(Goal of the exercise):
Give again, word for word, the lines below that run from the line with "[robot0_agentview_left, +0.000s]" through the line with "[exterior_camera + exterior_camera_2". Drop the pictures.
BEGIN
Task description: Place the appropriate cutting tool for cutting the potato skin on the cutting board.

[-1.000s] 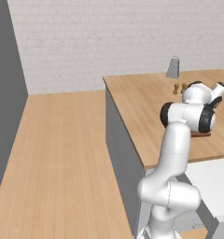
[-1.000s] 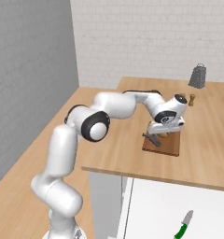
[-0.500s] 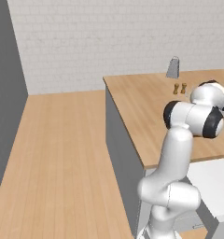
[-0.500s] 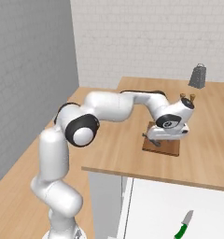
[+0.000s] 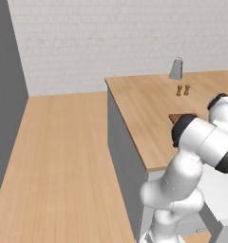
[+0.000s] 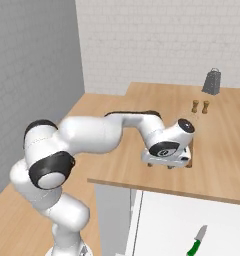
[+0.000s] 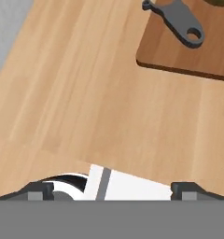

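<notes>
The cutting tool, a slender dark grey peeler with a hole in its handle, lies flat on the reddish-brown cutting board at the top right of the hand view. A dark yellowish sliver at the top edge there looks like the potato. My gripper is open, its two fingertips far apart with nothing between them, and it hangs over the counter's front edge, well back from the board. In the right base view my hand covers most of the cutting board. A corner of the cutting board peeks out behind my arm.
A tall grey grater stands at the back of the light wood counter. Two tiny wooden shakers stand between it and the board. A green-handled knife lies on the white surface below the counter's front edge.
My hand has drawn back from over the board toward the counter's front edge. The peeler, at the fingers a second ago, now lies free on the board.
</notes>
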### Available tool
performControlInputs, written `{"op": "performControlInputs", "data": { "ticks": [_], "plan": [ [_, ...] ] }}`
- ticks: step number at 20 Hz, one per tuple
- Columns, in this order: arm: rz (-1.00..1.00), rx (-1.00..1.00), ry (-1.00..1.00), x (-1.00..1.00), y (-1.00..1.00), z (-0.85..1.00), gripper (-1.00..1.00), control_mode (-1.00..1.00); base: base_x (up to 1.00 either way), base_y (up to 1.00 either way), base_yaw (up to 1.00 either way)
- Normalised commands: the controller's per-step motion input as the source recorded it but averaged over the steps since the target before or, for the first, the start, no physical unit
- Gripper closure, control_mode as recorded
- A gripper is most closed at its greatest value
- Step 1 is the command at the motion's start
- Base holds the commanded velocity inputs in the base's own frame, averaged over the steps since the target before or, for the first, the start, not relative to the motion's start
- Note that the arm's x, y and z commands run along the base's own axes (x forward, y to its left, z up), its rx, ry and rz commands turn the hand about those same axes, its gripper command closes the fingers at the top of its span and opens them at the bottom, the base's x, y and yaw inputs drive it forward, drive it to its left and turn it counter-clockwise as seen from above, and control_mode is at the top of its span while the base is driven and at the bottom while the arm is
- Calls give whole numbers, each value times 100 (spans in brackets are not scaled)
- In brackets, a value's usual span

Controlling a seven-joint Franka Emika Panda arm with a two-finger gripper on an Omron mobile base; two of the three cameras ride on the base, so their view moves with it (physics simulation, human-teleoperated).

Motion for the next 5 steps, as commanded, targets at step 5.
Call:
{"op": "performControlInputs", "data": {
  "ticks": [5],
  "plan": [
    [-23,-6,0,-86,31,15,-100,-100,0,0,0]
  ]
}}
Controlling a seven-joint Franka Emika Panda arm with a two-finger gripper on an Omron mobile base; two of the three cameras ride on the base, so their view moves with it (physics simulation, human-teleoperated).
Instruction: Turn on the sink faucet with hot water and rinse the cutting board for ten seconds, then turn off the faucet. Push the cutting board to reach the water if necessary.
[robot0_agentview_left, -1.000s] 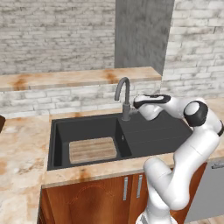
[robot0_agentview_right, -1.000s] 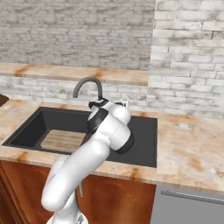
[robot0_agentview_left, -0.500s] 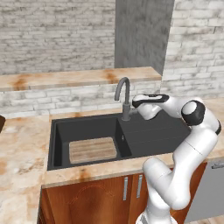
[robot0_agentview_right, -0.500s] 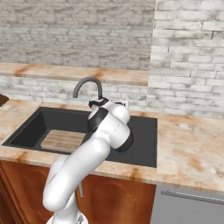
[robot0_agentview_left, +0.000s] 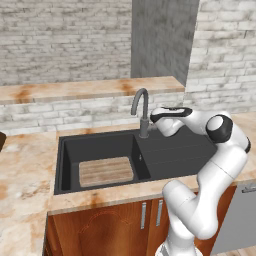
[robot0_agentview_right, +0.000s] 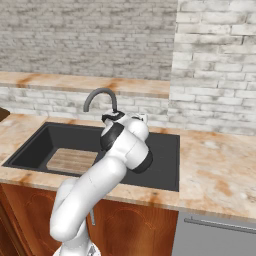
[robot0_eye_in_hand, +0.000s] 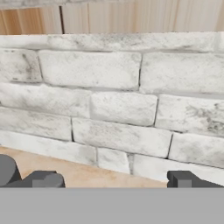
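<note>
Brick wall (robot0_eye_in_hand: 118, 109) ahead; faucet (robot0_agentview_left: 142, 111) just left of spread fingers (robot0_eye_in_hand: 43, 178).

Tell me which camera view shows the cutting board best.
The left base view: the whole cutting board lies flat in the deep basin of the sink, unobstructed, with its grain stripes visible. In the right base view the robot's arm hides its right end. The hand view faces the brick wall.

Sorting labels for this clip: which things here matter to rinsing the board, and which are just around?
Job:
sink faucet
sink
cutting board
gripper, fingers open

Around:
brick wall
counter
cabinet doors
</note>
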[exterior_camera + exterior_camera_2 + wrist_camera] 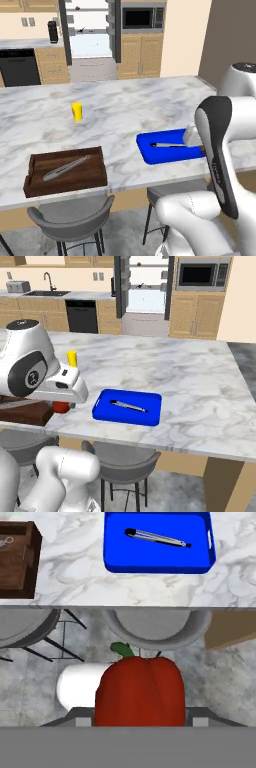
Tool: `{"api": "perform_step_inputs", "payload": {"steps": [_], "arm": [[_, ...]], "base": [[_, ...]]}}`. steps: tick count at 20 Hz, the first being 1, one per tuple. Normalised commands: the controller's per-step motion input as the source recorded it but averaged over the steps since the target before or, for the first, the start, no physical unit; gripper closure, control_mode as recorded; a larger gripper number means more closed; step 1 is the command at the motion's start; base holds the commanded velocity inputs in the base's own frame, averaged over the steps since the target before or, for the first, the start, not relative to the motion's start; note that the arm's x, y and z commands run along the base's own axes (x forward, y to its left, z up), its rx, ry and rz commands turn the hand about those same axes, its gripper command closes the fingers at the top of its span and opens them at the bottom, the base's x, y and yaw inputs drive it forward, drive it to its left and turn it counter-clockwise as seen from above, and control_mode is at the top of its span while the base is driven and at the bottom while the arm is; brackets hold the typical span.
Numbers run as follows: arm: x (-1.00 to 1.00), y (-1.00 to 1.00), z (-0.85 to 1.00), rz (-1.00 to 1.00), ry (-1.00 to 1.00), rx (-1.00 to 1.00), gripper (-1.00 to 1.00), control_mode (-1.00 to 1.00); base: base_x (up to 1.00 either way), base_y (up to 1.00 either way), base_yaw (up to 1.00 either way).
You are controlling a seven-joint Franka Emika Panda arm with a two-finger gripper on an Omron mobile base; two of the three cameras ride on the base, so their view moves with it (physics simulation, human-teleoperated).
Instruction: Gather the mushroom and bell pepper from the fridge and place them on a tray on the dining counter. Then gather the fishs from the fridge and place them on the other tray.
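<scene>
My gripper (pixel 139 721) is shut on the red bell pepper (pixel 140 687), which shows as a small red lump (pixel 61 406) under the hand. It hangs just off the near edge of the dining counter (pixel 130 105), above the stools. The blue tray (pixel 115 559) lies ahead on the counter with one slim fish (pixel 157 538) in it. To its left sits the brown wooden tray (pixel 95 175), holding another fish (pixel 66 167). The fridge (pixel 90 35) stands at the back with its doors open. The mushroom is out of view.
A small yellow container (pixel 76 111) stands on the counter behind the brown tray. Grey stools (pixel 70 217) are tucked under the near edge. My own arm (pixel 220 150) hides the right end of the blue tray in the left base view.
</scene>
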Motion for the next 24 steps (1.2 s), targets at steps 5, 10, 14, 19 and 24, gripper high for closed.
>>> {"api": "perform_step_inputs", "payload": {"steps": [5, 10, 14, 19, 24], "arm": [[1.00, 0.00, 0.00, 0.00, 0.13, 0.00, 1.00, -1.00], [0.81, -0.07, -0.27, 0.01, 0.05, 0.00, 1.00, -1.00], [0.85, -0.09, -0.51, 0.10, -0.01, 0.00, 1.00, -1.00], [0.85, -0.03, -0.56, 0.06, 0.00, 0.00, 1.00, -1.00], [0.61, -0.12, -0.60, 0.01, 0.00, 0.00, 1.00, -1.00]], "base": [[0.00, 0.00, 0.00], [0.00, 0.00, 0.00], [0.00, 0.00, 0.00], [0.00, 0.00, 0.00], [0.00, 0.00, 0.00]]}}
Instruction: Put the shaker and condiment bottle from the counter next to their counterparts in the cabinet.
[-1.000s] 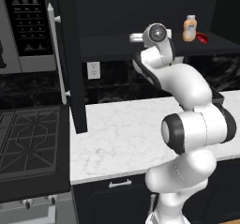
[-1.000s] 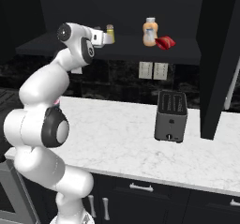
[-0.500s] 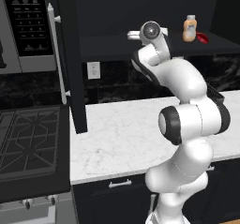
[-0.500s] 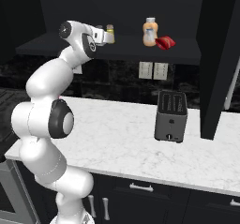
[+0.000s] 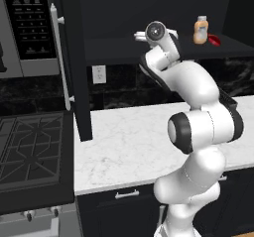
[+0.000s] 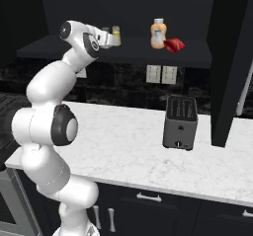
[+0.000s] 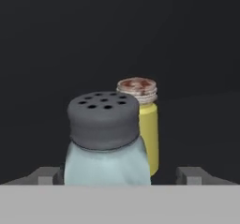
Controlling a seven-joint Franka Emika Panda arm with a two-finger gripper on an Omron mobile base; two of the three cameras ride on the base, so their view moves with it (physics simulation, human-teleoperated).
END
(Answer space):
[robot0_agentview_left, +0.000s] 
[robot0_agentview_right, +0.000s] 
[robot0_eye_in_hand, +0.000s] 
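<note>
Brick wall (robot0_eye_in_hand: 118, 109) ahead; faucet (robot0_agentview_left: 142, 111) just left of spread fingers (robot0_eye_in_hand: 43, 178).

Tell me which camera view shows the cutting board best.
The left base view: the whole cutting board lies flat in the deep basin of the sink, unobstructed, with its grain stripes visible. In the right base view the robot's arm hides its right end. The hand view faces the brick wall.

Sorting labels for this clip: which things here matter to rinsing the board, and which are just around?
Job:
sink faucet
sink
cutting board
gripper, fingers open

Around:
brick wall
counter
cabinet doors
</note>
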[exterior_camera + exterior_camera_2 + wrist_camera] 

For this exercise, nothing more is required.